In the Caucasus, there was no great haste to eliminate Russian. Interestingly, the first stamps of Azerbaijan and Georgia (and a couple of new postmarks produced to go with them) are inscribed bi-lingually with French as the language chosen to make the stamps internationally recognisable. Armenia's Dashnak government chose English as the language for the Chassepot series of stamps commissioned in 1920. It may be that this choice reflected the heavy reliance which Armenia was placing on the good offices of the USA and Great Britain to protect it.
In the Caucasus, the production of cancellers in local languages only really gets going in the early Soviet period (1921 - 29) and can be seen as an expression of early Soviet Nationalities policy. Azerbaijan is interesting because policy there took its lead from Turkey: when Ataturk switched his country to the Roman alphabet, Azerbaijan followed. Inevitably, "correct" Roman spellings were not always obvious.
Emerging from the Austro - Hungarian empire, Western Ukraine produced some cancellers in Ukrainian. Later, when Western Ukraine became part of Poland, old Imperial-period bi-lingual cancellers continued in use, generally with the German names filed down or otherwise removed.
Lastly, there is Ukraine. The newly independent republic operated an extensive postal service at least through 1918 and into 1919 but did not try to Ukrainize the Russian cancellations or replace them with manuscript, presumably because Ukrainian speakers could perfectly well understand the postmarks and weren't that offended by them. A couple of cancellers in Ukrainian were produced for Kiev (reading KYIV) and for Kharkov (reading KHARKHIV) and that's about it. Some postal stationeries were produced centrally and, in addition, one enterprising postmaster in Yampil ( Russian Yampol) did produce his own Money Transfer Forms printed in Ukrainian - but as John Bulat remarks in his Catalogue, his spelling wasn't perfect.
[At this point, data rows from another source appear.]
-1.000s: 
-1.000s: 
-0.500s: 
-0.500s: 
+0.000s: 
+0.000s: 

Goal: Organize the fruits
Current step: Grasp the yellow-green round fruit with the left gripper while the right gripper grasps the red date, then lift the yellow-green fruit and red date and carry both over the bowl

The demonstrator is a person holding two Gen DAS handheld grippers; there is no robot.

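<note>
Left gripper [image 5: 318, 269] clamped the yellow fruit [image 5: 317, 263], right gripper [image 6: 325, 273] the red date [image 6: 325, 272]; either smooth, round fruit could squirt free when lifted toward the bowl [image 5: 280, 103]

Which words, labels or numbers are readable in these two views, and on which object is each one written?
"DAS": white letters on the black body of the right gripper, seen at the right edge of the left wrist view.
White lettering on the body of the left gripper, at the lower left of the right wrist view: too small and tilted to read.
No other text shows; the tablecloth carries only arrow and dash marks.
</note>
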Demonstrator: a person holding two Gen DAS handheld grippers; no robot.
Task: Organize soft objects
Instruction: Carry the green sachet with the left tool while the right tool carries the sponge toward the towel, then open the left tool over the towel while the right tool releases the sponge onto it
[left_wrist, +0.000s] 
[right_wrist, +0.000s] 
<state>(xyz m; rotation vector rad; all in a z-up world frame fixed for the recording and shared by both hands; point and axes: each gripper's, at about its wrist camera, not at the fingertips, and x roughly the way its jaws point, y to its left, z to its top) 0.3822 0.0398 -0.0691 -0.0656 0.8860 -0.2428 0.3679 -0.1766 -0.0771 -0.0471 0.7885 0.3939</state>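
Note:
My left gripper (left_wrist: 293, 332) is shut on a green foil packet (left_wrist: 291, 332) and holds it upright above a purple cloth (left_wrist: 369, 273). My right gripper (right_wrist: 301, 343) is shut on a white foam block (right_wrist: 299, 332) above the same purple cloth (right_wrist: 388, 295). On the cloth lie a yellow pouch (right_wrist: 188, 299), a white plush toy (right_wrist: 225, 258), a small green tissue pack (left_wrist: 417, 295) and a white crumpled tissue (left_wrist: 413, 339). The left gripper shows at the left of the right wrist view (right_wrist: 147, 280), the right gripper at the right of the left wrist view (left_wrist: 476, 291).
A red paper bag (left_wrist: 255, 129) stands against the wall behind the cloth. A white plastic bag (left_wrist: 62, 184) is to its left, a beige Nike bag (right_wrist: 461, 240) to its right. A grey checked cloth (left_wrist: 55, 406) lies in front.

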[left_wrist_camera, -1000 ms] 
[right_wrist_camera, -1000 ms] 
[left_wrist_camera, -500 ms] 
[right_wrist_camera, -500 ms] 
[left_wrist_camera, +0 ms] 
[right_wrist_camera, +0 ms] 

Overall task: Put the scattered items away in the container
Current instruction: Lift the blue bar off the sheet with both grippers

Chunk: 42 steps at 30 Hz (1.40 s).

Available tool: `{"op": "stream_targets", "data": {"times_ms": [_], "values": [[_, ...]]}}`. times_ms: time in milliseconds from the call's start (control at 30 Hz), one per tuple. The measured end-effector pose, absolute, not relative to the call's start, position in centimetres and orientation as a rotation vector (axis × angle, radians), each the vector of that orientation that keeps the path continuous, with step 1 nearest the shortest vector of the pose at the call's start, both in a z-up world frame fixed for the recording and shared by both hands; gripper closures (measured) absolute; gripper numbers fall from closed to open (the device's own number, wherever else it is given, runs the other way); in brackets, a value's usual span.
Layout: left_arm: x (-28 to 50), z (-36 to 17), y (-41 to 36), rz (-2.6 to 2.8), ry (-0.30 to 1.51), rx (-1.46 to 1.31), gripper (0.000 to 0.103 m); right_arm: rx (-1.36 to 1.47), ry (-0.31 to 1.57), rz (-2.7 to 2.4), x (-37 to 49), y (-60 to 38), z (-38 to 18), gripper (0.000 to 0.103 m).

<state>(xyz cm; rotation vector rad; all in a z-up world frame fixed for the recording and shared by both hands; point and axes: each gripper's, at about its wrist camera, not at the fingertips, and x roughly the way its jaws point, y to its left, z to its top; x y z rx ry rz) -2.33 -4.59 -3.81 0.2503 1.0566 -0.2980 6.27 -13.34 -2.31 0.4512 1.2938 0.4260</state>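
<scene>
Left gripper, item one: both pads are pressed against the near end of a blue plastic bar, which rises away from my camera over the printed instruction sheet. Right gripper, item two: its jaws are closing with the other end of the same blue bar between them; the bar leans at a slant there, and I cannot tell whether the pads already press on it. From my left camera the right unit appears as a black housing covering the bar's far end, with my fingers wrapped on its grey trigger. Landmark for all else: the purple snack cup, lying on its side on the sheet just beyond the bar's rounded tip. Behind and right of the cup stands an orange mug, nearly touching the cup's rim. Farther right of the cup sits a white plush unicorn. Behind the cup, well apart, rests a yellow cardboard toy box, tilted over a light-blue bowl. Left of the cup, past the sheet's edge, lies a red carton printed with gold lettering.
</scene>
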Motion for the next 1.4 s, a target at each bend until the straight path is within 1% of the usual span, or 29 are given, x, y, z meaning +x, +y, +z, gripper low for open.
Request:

The use of Ukrainian spellings in describing the postal history of the 1918 - 20 period seems to me a bit anachronistic since very few people were using those spellings at the time. It is only later in the 1920s that Soviet nationalities policy is followed through into the Ukrainization (or bi-lingual spellings) of cancellers and registration cachets and so on. Technically, the difference between Ukrainian and Russian names can be dealt with by writing like this, "sent from Sataniv and cancelled SATANOV" where the capitalised letters are the transliteration of what it says on the Cyrillic Russian postmark and the non-capitalised "Sataniv" uses the Ukrainian spelling.*
I do something similar when I write, "sent from Moscow and cancelled MOSKVA" though why I don't write "sent from Moskva and cancelled MOSKVA" opens up a whole new set of interesting questions about how we treat other people's place names. The only short answer is this: We treat them inconsistently.
* I chose Sataniv / Satanov because it is an interesting place to Google. But Googling again, I see that there is a further dimension to the language problem. Sataniv / Satanov was - in the period 1918 - 20 - as it had been for a long time - majority Jewish and majority Yiddish-speaking. One of my Google sources reckons that Yiddish speakers called the town by its Russian name, Satanov. In that case, it's likely that very few inhabitants - possibly none - called it Sataniv. It would have become Satantiv at a later date and primarily through the application of a centralised state policy.